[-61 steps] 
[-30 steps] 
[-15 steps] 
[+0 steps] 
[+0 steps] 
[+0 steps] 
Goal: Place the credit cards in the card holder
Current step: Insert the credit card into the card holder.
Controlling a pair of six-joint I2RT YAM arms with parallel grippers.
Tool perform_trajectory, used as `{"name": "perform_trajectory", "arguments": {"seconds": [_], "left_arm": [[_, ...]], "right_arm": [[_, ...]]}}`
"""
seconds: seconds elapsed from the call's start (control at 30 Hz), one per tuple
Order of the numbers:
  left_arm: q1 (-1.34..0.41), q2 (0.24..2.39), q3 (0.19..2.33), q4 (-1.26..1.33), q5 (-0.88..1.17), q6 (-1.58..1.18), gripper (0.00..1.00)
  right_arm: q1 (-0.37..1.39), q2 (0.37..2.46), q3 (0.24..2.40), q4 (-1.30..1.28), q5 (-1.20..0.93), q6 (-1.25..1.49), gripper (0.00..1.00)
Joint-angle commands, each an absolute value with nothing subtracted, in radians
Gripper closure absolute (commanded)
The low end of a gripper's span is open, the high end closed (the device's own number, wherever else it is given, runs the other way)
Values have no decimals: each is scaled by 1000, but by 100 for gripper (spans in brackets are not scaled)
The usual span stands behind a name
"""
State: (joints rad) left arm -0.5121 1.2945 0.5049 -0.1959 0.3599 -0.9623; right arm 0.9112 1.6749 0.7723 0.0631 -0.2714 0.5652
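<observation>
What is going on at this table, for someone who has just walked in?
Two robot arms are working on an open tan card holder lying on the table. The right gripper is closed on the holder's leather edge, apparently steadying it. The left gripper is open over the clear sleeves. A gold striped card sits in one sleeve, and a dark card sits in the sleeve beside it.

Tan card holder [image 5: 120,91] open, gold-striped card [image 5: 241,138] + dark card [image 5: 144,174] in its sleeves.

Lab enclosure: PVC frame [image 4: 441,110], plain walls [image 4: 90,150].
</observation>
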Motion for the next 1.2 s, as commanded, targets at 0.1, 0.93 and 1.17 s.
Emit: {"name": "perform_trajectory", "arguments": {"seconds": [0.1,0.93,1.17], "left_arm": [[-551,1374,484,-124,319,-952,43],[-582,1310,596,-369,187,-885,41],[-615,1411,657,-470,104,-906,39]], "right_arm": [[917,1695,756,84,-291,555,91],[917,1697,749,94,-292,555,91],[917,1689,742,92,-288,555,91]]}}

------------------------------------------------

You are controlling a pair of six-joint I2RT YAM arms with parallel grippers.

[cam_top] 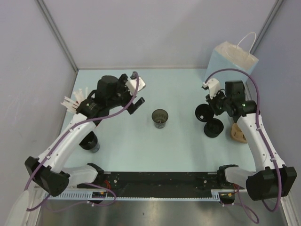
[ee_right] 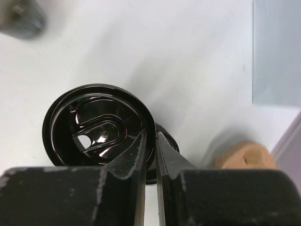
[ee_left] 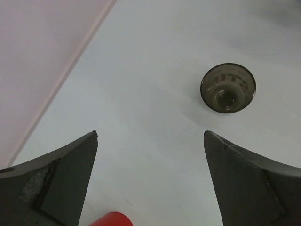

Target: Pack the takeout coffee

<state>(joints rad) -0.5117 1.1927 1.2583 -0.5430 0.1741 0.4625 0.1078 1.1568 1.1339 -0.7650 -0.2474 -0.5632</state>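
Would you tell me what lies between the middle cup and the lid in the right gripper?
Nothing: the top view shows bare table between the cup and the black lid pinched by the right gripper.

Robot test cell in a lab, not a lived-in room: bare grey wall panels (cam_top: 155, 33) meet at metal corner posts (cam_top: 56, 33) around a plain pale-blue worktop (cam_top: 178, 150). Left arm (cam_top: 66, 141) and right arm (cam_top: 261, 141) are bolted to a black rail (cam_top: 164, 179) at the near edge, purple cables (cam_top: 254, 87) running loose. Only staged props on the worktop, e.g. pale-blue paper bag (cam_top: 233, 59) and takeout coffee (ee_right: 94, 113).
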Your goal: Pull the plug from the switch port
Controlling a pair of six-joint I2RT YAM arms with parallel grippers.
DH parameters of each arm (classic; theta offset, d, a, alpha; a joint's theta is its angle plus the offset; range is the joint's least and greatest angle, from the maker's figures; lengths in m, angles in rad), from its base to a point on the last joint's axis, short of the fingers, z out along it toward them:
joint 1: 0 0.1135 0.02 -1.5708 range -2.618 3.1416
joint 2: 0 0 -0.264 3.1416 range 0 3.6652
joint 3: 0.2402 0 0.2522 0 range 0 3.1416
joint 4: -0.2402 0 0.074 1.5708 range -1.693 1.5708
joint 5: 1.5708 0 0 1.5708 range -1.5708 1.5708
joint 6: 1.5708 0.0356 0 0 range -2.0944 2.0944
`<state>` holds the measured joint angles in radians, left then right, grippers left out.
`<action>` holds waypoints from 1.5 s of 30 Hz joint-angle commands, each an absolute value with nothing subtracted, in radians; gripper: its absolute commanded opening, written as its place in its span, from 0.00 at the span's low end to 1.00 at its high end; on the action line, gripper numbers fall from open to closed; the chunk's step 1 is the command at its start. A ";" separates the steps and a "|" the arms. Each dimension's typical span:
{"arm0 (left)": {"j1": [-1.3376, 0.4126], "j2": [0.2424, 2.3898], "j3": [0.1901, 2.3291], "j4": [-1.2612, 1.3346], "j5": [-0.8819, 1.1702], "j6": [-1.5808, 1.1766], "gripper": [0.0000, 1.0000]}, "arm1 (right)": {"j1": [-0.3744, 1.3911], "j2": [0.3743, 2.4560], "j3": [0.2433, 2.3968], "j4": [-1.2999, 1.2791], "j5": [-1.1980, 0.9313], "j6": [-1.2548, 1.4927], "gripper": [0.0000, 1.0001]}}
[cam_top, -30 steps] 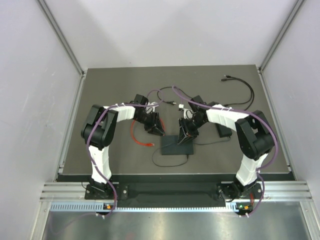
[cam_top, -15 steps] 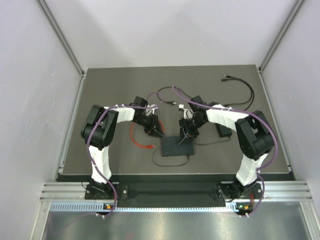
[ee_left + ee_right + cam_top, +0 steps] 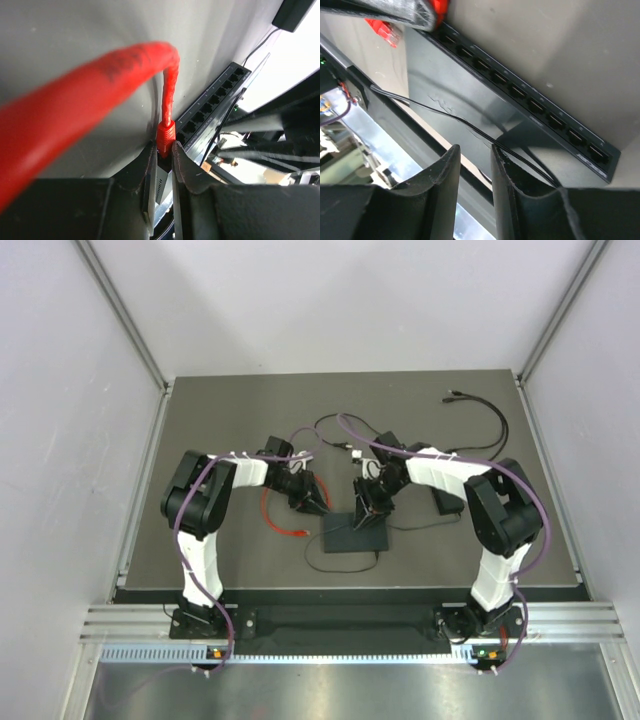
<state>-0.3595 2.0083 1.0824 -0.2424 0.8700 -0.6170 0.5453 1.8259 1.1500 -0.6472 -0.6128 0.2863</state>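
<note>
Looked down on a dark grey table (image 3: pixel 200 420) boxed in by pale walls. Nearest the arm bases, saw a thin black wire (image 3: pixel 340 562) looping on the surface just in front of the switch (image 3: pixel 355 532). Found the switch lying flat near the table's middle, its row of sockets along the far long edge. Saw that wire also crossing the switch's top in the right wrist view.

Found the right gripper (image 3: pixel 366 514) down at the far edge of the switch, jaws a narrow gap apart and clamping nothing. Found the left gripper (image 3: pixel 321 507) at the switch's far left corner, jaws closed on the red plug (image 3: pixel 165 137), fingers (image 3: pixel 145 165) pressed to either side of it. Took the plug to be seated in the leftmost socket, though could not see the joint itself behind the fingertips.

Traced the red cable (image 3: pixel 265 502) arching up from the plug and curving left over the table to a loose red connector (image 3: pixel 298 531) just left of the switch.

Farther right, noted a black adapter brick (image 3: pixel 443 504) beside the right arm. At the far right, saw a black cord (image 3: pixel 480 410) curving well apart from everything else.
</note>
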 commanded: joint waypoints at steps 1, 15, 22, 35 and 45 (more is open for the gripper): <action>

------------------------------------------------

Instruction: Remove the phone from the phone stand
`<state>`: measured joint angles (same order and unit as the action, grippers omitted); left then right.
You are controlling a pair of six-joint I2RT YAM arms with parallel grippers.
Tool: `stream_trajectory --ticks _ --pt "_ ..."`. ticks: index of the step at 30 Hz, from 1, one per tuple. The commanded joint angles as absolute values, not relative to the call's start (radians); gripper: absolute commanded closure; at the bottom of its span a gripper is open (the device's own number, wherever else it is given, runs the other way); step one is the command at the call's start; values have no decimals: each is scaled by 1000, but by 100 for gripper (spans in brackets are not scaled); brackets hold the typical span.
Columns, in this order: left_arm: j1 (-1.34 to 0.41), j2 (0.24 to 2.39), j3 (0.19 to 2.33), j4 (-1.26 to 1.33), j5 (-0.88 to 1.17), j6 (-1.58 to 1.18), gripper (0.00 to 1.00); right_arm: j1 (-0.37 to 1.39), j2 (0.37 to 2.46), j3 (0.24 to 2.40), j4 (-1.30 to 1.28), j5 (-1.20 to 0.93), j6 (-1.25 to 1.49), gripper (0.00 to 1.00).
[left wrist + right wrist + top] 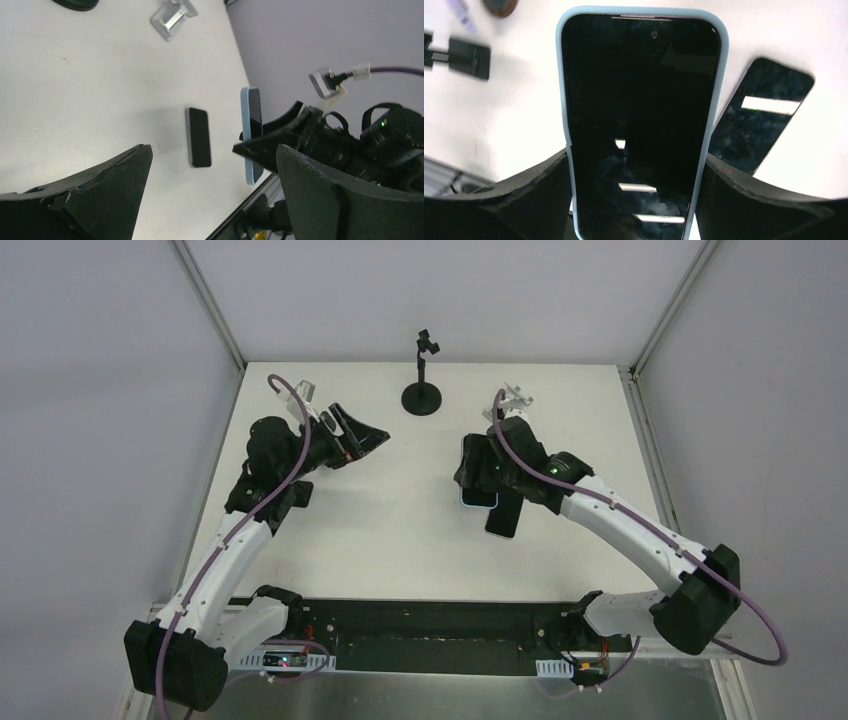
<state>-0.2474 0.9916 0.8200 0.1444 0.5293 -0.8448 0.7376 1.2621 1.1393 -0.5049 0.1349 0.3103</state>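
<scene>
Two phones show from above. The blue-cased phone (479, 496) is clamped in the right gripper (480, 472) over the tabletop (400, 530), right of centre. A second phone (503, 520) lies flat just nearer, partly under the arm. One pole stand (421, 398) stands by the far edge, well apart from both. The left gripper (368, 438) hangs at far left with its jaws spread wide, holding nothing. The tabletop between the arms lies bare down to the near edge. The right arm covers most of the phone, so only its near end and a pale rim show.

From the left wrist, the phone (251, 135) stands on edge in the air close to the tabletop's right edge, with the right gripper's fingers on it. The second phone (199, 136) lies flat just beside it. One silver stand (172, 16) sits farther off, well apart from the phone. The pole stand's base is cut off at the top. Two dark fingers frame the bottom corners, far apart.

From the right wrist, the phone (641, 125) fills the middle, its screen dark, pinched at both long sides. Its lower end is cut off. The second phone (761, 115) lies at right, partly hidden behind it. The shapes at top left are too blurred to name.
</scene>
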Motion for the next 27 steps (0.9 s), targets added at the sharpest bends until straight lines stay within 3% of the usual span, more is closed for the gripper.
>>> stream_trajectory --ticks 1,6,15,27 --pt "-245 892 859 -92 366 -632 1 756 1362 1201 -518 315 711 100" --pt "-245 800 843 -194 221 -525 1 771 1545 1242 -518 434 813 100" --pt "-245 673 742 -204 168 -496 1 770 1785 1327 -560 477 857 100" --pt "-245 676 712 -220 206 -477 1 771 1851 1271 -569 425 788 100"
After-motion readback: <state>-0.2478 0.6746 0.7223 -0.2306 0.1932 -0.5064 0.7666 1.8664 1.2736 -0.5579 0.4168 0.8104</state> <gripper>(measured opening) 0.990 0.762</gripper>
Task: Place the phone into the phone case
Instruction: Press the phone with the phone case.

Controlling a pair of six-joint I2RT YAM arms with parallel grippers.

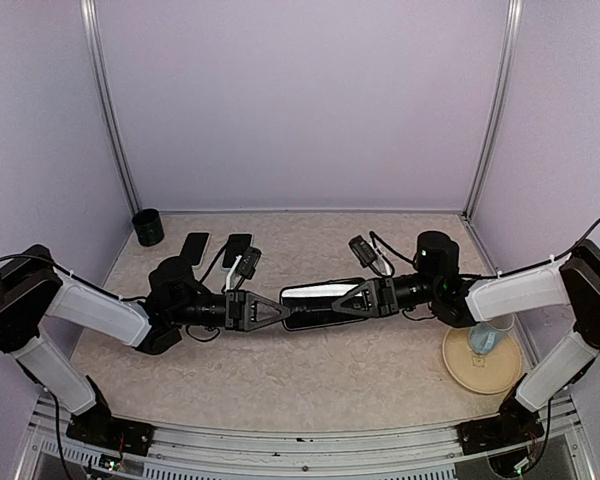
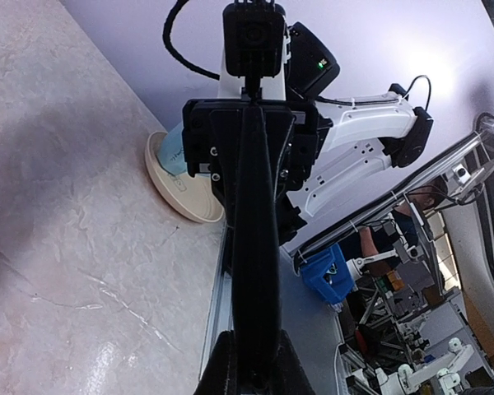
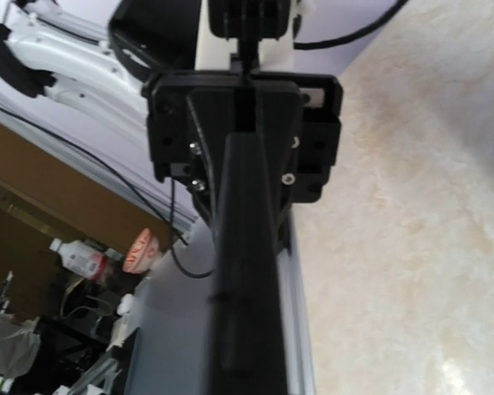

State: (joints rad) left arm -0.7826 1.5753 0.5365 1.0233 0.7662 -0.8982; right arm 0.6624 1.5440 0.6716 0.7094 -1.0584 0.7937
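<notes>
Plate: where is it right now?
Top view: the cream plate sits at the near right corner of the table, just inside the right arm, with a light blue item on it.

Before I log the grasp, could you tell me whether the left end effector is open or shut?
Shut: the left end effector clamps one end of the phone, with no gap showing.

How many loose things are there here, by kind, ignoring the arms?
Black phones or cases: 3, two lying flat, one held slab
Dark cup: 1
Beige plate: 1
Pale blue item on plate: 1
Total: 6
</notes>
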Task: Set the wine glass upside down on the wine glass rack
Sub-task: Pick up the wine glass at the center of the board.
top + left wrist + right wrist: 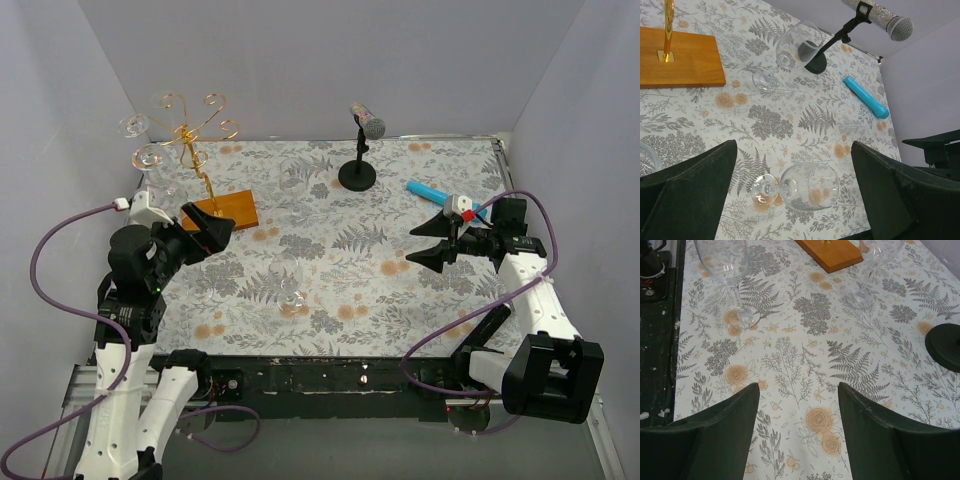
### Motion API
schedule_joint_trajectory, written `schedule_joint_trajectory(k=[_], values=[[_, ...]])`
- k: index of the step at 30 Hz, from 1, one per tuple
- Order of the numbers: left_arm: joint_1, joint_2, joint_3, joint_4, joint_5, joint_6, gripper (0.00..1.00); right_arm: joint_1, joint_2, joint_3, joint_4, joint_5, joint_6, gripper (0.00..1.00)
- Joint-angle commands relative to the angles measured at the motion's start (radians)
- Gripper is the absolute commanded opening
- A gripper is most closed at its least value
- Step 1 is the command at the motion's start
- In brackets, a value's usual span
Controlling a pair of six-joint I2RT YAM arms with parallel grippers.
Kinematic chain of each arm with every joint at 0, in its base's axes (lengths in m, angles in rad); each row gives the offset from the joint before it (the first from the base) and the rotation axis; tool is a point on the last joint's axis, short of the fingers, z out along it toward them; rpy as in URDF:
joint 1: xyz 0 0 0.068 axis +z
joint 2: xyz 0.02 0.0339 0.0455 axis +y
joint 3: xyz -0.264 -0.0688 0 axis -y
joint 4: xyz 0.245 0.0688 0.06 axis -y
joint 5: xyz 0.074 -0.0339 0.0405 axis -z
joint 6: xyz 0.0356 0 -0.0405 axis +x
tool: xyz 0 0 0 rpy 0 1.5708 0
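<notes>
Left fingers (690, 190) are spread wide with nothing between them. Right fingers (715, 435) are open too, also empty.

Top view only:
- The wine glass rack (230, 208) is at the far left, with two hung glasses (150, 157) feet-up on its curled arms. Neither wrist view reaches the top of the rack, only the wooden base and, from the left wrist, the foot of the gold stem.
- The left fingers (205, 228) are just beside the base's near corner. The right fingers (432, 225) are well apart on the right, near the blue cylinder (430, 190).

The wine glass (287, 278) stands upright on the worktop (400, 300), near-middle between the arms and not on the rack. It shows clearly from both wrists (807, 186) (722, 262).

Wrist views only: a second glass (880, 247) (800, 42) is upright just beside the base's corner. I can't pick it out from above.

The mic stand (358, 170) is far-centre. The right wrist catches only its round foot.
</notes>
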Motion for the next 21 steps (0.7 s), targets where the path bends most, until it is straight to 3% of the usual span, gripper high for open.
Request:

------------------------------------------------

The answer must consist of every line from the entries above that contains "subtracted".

Joint-angle commands, each an absolute value with nothing subtracted, in radians
`<action>` holds waypoints from 1.5 s of 30 Hz joint-angle commands, each an absolute value with nothing subtracted, in radians; gripper: its absolute commanded opening, written as its place in its span, from 0.00 at the span's low end to 1.00 at its high end; on the action line, gripper numbers fall from open to closed; the chunk's step 1 is the command at its start. A ";" separates the steps and a "|" the arms. Each dimension's typical span:

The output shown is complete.